La première école hôtelière de l’Île dans ses murs le 3 novembre

En salle pour porter le savoir-faire insulaire, en cuisine pour faire ses gammes au piano, en sommellerie pour prendre de la bouteille, une centaine d’apprentis vont investir le palais des congrès

Corse-Matin – Anne-C. Chabanon

À l’étage du toit-terrasse envahi par la poussière et les rumeurs de la ville basse enroulée autour du palais des congrès, des ouvriers mettent la touche finale à l’École hôtelière méditerranéenne, un lieu entièrement dédié à la filière de l’hôtellerie-restauration. Un dossier serpent de mer qui a cent fois rendu son tablier avant de trouver, enfin, sa raison d’être.

À la clé, une opération ficelée – d’un coût de 2 M€, financement CCI, CdC, État, Capa – et une mise au pot des compétences consulaires (chambres de commerce et de métiers) sous l’égide de la plateforme de formation Amparà Méditerranée qui aura en charge la gestion de l’établissement.

La première promotion, une centaine d’apprentis, fera sa rentrée le 3 novembre prochain.

« Les acteurs économiques du secteur guettent cet outil pédagogique depuis des décennies, rappelle Pascal Agostini, directeur de l’enseignement-formation à la CCI de Corse et en charge du projet. Nous y sommes. »

Une journée portes ouvertes est prévue, aujourd’hui, de 10 heures à 17 heures, afin de présenter l’établissement, mettre en relation professionnels et élèves, voire attirer des jeunes qui ne sont pas encore inscrits.

En attendant, le plateau technique, d’environ 1 000 m2 prend forme tandis que les « salles de classes, neuf au total, sont quasiment fin prêtes », guide Stéphane Galavotti, le régisseur général du palais, qui entraîne dans les méandres d’un chantier dont « les travaux ont été menés en huit mois ».

Côté plateau technique, explique-t-il, en détaillant les éléments dont beaucoup sont encore sous cloche, empaquetés, « un bar a été conçu, ainsi qu’une cuisine dite de lancement, donnant directement sur la salle de restauration. Le plafond a également été abaissé de quelques centimètres pour adapter l’éclairage. »

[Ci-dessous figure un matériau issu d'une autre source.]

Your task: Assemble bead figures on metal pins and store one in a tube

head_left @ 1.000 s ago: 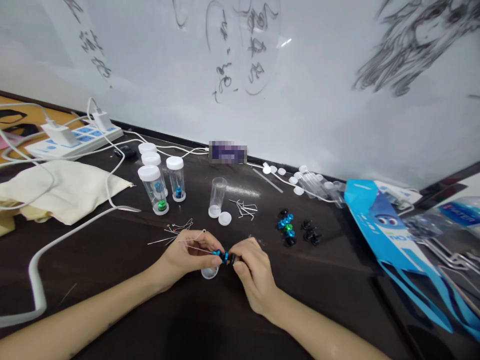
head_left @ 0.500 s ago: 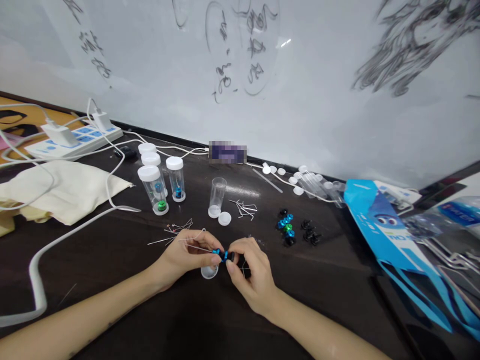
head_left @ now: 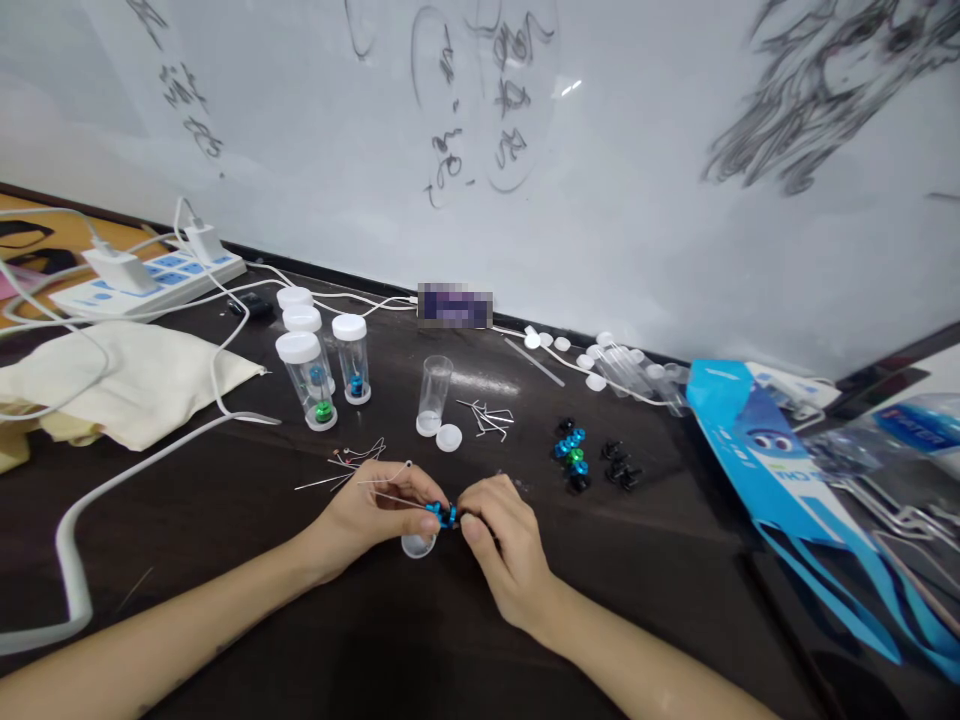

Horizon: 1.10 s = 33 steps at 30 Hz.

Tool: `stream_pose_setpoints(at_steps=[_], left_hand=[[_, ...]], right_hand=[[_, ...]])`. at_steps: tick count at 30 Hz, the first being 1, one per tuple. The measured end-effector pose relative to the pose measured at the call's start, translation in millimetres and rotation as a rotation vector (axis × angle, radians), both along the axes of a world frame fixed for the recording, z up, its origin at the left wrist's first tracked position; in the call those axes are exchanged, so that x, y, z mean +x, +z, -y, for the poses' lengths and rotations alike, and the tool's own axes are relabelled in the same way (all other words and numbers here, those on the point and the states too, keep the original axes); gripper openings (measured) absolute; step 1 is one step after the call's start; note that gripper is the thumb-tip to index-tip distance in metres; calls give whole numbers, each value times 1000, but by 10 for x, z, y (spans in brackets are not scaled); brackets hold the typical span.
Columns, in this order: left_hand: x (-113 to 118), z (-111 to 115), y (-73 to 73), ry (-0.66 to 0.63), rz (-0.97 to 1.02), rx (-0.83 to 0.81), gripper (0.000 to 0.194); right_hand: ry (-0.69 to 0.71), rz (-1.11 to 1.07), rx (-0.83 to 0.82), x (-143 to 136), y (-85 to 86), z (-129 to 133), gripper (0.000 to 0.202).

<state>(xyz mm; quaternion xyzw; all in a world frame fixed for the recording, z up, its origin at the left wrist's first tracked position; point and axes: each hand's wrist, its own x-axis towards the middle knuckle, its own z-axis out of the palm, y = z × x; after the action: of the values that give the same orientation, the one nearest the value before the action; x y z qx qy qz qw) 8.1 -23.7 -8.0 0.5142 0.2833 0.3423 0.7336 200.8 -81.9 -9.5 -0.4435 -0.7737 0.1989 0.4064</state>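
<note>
My left hand pinches a small blue spool-shaped piece between thumb and fingers. A thin metal wire with a small looped end runs from it across the left fingers. At the piece's right end, the closed fingertips of my right hand meet around a small dark part, mostly hidden by them. Under the left fingertips shows a clear round container, partly covered. Beyond the hands stand an uncapped clear tube and a white cap.
Capped tubes stand at left, near thin wires. Bent metal pins, blue and green spool pieces and black parts lie to the right. A power strip, cloth and blue bag flank the table.
My right fingertips have shifted slightly, and less of the black part at the blue piece's right end shows. My left hand has hardly moved.
</note>
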Motion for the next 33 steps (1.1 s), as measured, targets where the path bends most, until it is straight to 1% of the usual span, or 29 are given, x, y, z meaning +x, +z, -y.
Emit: stream_pose_setpoints(at_steps=[6,9,13,17,19,24,26,28,32,33], left_hand=[[-2,-17,-23,16,31,-20,15],[2,-18,-27,22,36,-26,14],[2,-8,-21,13,39,-23,15],[-4,8,-3,-18,10,-15,15],[-4,6,-2,-13,0,0,15],[7,-15,-15,24,9,4,16],[8,-13,-12,33,12,-2,16],[4,-4,-4,41,6,-5,16],[-2,5,-1,45,-17,-2,17],[-2,3,-6,44,-22,0,17]], right_hand=[[0,7,13,-18,37,-2,9],[-2,-15,28,-23,56,9,5],[-8,-30,16,-11,55,18,9],[1,-8,-13,1,33,10,23],[6,10,-11,-2,20,3,26],[-13,19,12,-15,22,2,13],[-9,6,10,-13,41,8,11],[-3,-6,-4,-9,57,12,15],[-4,0,-25,-5,45,5,37],[-5,5,-28,-6,34,2,39]])
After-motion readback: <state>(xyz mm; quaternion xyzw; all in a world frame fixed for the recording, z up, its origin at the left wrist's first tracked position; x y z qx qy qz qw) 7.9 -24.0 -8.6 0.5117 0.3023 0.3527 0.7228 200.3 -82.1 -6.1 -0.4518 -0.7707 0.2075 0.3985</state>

Côté sous-sol, cinq chambres froides sont installées avec un accès direct, par monte-charge. « Si, auparavant, tout était regroupé, chaque pièce a désormais une fonction précise », appuie Pascal Agostini.

Quatre formations seront dispensées – du CAP au bac + 3, l’école hôtelière intégrant à partir de 15 ans, après la troisième – cuisine, service, sommellerie et management hôtelier.

Objectif partagé, répondre aux besoins des entreprises locales dans une filière où les difficultés de recrutement sont prégnantes, en particulier en termes de personnel qualifié.

« L’idée, martèle le directeur de l’enseignement-formation à la CCI de Corse, est de générer des vocations avec un plateau technique d’exception, de manière à montrer la voie vers les métiers de l’hôtellerie et de la restauration. D’où les passerelles tissées avec l’Umih (Union des métiers et des industries de l’hôtellerie) et le Cercle des grandes maisons corses. »

Auxquelles s’ajouteront les collaborations prestigieuses de l’école de Savignac et de celle d’Avignon, en pointe dans le management hôtelier. L’originalité du projet tient, en outre, à l’étroite imbrication entre l’activité événementielle du palais – qui sera, quant à lui, livré à la mi-février 2026 – et le cursus des élèves pour optimiser leur savoir-faire au cœur d’un bâtiment où ils seront en prise directe avec la réalité du terrain. Y compris entre les murs.